Imprints”| 24” x 24” | Acrylic & Copper Metallic Acrylic on Canvas by Cyd Rust
In 2010, one of Rust’s paintings was selected as the cover for a national art show and was featured on the show’s poster and in its catalogue. Rust’s paintings have also won numerous regional awards, and she holds the rare distinction of having been in national shows for her paintings as well as her sculptures. She has been in several shows and exhibitions, including being invited to participate in the 2014 Richard Schmidt/Rist Canyon Fine Art Juried Auction. Also in 2014, Rust had two solo small works shows in Fort Collins, Colorado. Rust has been spending time recently adding to her portfolio and teaching workshops.
In 2016 Rust was accepted into the National Association Of Women Artists, Inc. Her Induction into the group will take place in November.
Viewers of her art have called the colors “beautiful” and say that they get lost in the images, constantly finding new colors, marks, and patterns they hadn’t noticed before and truly experiencing the cloud watching element of Rust’s work.
When Rust is not painting or teaching a workshop, she can often be found walking along the lake with her husband, playing with their Havanese puppy “Pablo”, or practicing yoga.
When asked about her mission as an artist, Rust replies that it is threefold: “To Create, to Share, and to Care.
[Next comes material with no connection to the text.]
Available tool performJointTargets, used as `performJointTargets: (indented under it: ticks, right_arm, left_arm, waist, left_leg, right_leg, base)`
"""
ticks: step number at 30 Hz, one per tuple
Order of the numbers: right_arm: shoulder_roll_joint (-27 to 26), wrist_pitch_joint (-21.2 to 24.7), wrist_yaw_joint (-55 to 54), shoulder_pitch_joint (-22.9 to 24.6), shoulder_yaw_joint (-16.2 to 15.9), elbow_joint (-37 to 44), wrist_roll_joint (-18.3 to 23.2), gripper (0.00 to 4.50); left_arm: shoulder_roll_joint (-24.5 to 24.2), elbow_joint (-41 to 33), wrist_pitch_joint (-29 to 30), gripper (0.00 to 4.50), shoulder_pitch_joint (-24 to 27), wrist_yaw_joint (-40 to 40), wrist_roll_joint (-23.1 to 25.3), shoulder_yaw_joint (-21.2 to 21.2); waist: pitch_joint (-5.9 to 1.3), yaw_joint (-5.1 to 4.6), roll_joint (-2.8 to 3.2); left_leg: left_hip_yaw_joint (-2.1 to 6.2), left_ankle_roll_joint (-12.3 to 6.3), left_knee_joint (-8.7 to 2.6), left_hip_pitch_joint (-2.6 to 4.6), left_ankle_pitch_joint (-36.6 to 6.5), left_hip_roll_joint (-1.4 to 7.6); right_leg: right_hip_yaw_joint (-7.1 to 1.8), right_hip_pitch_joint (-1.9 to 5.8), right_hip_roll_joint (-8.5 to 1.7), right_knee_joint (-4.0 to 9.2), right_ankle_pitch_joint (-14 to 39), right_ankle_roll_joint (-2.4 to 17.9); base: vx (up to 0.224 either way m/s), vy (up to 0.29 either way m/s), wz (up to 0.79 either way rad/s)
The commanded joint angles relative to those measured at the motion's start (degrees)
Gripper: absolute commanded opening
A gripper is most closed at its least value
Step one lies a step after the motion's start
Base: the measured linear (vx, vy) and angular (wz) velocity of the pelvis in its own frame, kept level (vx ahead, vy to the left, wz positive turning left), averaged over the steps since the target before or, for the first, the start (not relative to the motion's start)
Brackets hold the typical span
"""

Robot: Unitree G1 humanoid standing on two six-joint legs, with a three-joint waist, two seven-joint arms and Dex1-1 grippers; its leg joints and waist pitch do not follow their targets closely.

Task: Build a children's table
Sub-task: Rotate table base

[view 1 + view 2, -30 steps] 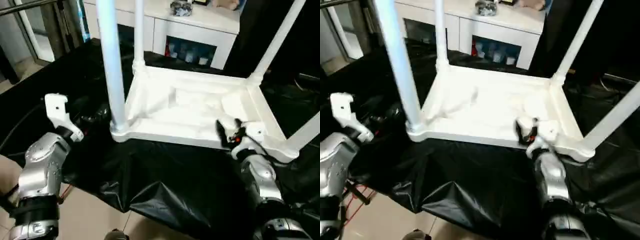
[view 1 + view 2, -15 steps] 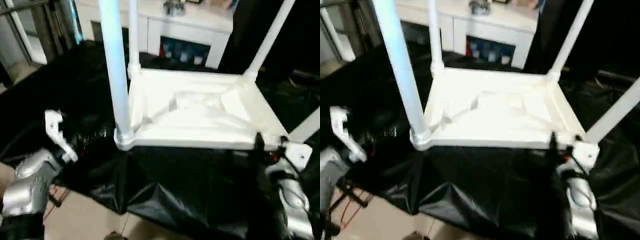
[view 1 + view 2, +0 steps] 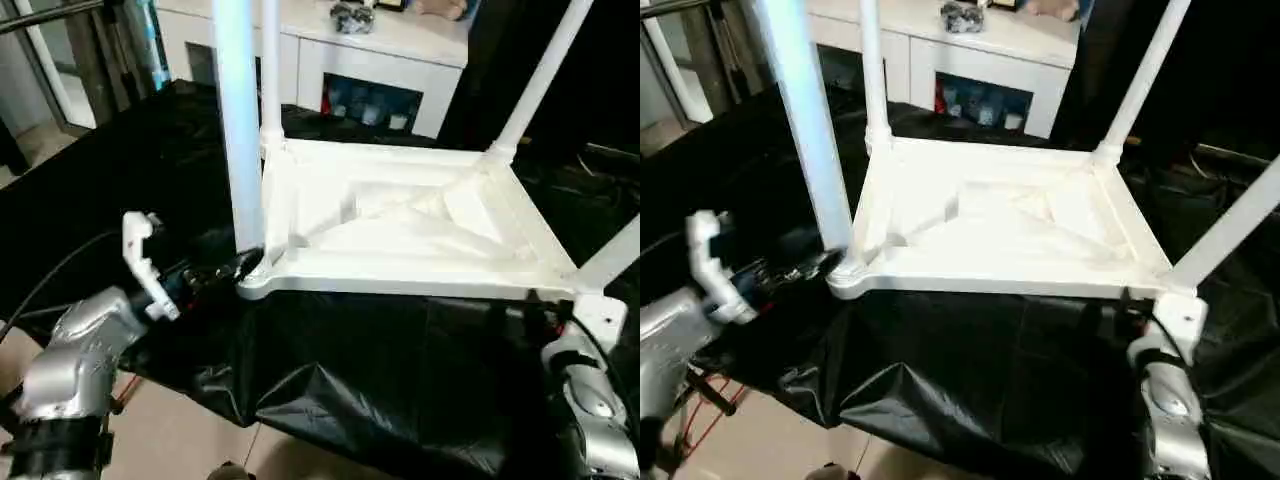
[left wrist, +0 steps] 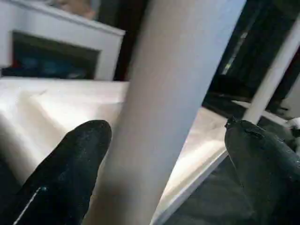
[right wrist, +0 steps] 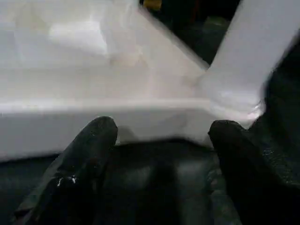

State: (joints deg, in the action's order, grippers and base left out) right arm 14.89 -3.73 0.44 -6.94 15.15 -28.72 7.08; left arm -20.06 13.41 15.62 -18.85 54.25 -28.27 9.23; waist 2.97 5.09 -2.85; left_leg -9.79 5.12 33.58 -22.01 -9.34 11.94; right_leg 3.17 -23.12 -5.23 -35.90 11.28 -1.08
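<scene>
From the head camera, left eye, the children's table (image 3: 400,235) lies upside down on a black plastic sheet (image 3: 350,370), ribbed underside up, with four tube legs standing in its corner sockets. The near-left leg (image 3: 238,130) rises out of the picture. The left gripper (image 3: 235,268) reaches in at the base of that leg, its white bracket and silver forearm behind it. The right gripper (image 3: 540,312) sits just beside the near-right corner, under the near-right leg (image 3: 610,262). Behind the table stands a white cabinet (image 3: 370,60).

The right eye shows the same layout, the far-right leg (image 3: 1140,80) slanting up toward the cabinet.

In the left wrist view, the two black fingers (image 4: 70,168) stand spread on either side of the near-left leg, with gaps on both sides, so the gripper is released around it, not clamped.

In the right wrist view, the black fingers (image 5: 84,164) are apart, empty, in front of the table's rim (image 5: 93,124) and the corner socket.
</scene>
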Motion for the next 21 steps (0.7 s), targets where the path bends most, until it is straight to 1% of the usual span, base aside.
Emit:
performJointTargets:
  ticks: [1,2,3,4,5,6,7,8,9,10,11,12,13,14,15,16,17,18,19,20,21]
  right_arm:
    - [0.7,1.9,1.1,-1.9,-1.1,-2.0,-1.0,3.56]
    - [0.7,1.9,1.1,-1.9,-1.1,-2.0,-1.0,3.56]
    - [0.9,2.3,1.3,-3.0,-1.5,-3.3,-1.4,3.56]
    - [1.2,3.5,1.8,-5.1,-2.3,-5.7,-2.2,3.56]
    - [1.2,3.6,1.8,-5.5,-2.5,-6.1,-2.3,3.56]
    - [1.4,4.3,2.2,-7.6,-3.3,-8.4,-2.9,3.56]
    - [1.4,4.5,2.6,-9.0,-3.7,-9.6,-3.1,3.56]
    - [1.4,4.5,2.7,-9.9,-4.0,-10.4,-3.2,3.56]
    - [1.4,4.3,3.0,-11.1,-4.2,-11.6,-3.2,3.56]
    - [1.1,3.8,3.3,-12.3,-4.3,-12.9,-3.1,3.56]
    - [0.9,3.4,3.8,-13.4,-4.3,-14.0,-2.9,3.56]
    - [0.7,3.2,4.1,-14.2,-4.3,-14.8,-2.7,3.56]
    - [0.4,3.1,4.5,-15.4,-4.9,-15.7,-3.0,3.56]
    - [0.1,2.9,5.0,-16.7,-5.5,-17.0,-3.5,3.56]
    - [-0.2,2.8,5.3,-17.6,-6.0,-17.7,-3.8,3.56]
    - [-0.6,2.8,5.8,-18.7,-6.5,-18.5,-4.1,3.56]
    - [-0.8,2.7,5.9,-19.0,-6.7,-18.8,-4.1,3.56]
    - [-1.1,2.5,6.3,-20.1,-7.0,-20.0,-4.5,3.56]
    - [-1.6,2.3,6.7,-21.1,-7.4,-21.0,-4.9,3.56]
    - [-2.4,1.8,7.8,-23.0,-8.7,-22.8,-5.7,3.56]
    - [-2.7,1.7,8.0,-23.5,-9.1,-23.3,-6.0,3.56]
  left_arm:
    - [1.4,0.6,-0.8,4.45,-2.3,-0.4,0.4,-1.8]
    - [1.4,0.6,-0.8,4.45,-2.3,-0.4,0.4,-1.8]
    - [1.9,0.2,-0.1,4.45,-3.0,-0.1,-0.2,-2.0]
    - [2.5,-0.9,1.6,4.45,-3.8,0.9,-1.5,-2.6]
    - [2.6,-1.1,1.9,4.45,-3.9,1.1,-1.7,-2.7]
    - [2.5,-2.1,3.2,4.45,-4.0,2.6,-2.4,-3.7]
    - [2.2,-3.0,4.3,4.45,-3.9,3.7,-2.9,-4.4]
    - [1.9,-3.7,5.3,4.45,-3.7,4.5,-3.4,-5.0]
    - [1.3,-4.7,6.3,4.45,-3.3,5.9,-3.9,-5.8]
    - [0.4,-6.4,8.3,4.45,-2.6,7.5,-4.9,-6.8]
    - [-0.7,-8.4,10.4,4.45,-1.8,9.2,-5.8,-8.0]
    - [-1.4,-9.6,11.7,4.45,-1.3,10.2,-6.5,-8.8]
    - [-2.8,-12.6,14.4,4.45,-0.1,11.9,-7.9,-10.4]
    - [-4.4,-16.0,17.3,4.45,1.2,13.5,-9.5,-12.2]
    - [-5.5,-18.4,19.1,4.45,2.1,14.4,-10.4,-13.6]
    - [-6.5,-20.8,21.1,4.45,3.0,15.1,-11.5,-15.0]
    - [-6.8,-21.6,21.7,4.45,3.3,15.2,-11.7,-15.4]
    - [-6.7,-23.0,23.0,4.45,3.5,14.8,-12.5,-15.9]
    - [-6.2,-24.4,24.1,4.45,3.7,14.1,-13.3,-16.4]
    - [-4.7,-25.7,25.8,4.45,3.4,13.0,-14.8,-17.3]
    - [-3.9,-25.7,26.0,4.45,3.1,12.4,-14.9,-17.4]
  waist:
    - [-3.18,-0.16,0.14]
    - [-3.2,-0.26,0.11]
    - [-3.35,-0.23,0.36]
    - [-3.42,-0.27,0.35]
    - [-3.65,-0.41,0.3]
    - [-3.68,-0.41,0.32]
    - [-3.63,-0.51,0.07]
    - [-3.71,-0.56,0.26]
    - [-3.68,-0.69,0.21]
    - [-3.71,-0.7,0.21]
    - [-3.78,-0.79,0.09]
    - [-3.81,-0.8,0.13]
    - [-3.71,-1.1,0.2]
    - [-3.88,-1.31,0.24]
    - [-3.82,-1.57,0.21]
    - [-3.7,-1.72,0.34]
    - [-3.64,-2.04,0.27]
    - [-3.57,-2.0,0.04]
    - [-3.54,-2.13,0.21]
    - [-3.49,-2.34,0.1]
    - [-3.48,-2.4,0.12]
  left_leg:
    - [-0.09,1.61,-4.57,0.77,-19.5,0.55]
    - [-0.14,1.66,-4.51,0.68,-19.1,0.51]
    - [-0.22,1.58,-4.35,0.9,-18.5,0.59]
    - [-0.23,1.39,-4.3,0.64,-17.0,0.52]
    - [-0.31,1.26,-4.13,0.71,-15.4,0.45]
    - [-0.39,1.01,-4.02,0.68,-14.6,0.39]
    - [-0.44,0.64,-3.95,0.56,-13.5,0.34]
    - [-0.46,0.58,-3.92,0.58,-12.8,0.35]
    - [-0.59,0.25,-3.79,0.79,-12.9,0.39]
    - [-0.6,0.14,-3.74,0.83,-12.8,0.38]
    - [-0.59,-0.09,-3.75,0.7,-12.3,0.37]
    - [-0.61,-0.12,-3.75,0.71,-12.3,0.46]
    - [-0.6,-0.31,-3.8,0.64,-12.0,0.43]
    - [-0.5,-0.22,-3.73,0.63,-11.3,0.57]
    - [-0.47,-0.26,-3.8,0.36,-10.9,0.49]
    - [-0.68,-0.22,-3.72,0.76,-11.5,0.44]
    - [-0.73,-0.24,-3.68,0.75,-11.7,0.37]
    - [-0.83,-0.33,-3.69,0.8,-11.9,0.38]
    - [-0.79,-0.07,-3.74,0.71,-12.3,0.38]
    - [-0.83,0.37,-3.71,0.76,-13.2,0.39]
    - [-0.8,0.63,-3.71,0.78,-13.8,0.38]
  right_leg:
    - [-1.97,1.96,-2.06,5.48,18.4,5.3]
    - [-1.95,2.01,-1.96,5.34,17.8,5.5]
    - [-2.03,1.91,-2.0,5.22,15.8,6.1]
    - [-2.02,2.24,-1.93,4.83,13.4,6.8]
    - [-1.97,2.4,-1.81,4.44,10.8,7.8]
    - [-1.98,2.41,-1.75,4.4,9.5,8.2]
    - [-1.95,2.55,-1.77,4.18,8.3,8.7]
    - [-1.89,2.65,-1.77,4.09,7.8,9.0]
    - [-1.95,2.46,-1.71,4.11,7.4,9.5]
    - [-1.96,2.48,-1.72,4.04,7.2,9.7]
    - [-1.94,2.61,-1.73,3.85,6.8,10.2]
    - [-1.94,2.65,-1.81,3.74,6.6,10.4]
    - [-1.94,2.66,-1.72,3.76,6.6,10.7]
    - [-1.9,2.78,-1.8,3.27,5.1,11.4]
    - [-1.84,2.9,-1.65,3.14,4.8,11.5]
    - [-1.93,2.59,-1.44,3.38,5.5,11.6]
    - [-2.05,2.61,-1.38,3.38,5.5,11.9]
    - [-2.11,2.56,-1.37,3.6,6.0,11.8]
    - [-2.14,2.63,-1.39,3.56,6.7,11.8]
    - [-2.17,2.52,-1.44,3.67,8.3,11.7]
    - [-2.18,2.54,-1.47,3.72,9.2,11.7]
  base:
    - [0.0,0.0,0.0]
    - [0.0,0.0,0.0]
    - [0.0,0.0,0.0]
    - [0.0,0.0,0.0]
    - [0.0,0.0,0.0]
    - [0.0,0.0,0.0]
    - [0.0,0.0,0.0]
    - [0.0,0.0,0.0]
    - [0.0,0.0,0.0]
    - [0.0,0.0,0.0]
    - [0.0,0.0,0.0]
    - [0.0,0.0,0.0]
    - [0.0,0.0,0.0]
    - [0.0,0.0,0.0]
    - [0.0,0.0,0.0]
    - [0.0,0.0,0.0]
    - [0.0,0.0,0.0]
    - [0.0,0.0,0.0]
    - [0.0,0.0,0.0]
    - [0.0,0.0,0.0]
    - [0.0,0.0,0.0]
To Create paintings that both intrigue and inspire the viewer, to create works that make “art- play” something not to be feared by the general public but rather allows them the opportunity to share in the almost magical joy I experience while painting.
To Share my process and to help encourage others to step out of their comfort zones and truly enjoy this process we call art. Whether that is as a collector or as an artist, I believe the interplay that naturally occurs in my paintings is a wonderful way to help with that.”
To Care about others and try to help them express their creativity. She believes that every- one is artistic, it is just a matter of releasing the creative muse that is inside them. Rust teaches workshops on her painting method, and is currently writing a book about “Art as a way to help with Chronic Illness.”